Abstract

Temperature-sensitive materials are known as phase change materials (PCMs) which has transition between two different states. Dynamically tunable devices can be designed utilizing these materials. Vanadium dioxide (VO2) considered as a PCM material which transits from the insulator state to the metal one by increasing the temperature. VO2 has recently been utilized to design tunable absorbers. In this article, we presented a dual-band absorber structure design which consist of double arrays of VO2 ring-based placed on top of a dielectric buffer/spacer terminated with a conducting layer acting as a back reflector. Each ring acts as a resonator producing a surface plasmon resonance (SPR).

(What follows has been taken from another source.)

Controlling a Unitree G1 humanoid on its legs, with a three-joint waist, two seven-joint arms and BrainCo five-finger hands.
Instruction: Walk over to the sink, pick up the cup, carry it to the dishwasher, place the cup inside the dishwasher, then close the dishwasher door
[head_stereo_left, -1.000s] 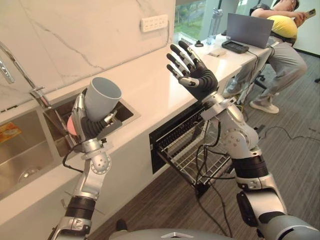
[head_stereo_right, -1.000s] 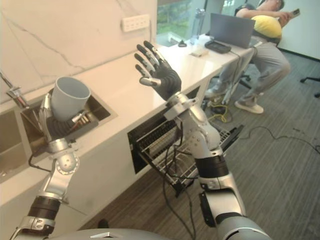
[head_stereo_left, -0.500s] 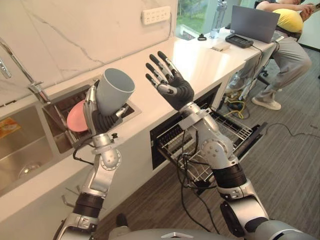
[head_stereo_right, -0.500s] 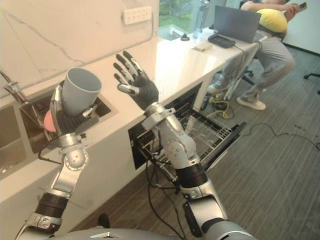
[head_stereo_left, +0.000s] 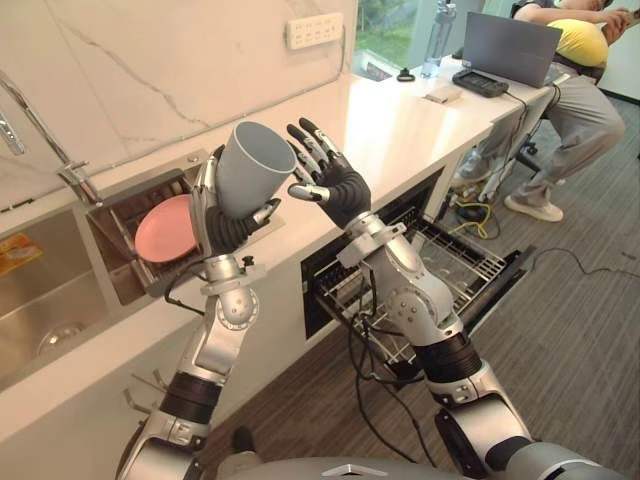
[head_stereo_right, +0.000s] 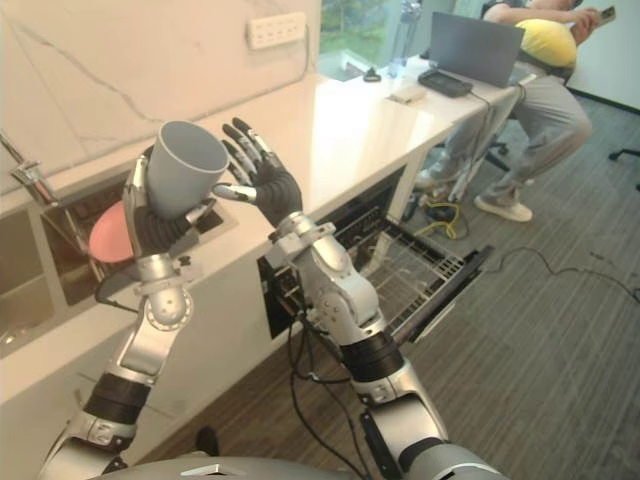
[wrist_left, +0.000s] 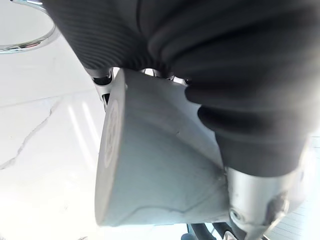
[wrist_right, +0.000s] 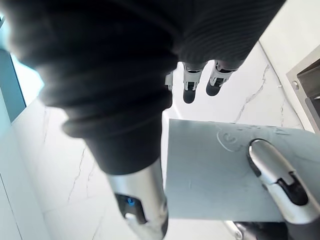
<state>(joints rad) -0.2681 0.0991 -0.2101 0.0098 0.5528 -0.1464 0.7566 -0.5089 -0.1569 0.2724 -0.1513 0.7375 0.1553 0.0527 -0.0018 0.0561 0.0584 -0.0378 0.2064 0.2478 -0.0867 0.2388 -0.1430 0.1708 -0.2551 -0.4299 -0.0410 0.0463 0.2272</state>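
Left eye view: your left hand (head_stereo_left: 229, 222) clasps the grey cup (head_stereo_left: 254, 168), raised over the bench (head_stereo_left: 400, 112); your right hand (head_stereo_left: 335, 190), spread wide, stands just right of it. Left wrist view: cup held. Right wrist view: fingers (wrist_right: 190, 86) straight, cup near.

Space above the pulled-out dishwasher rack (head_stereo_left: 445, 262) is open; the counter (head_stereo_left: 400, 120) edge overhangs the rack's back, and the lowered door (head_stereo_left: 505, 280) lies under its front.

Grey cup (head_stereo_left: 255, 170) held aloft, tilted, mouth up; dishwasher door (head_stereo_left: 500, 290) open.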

Having a proper unit cell design with an appropriate dimension, a dual-band absorber with an absorption amplitude above 95% (ON state) can be achieved at terahertz (THz) frequency range in the metallic state; whereas the absorption value is 0.6% (OFF state) in the insulator state of VO2. Therefore, the proposed structure design has the possibility to switch between these two ON/OFF states by changing the material’s temperature. The interference theory and the equivalent circuit model are investigated to verify the achieved result using high-frequency structure simulator (HFSS) software which works based on finite element method (FEM). This structure has the potential optoelectronic applications such as refractive index (RI) optical sensing and biomedical detection, photonics detectors, and optical storage applications.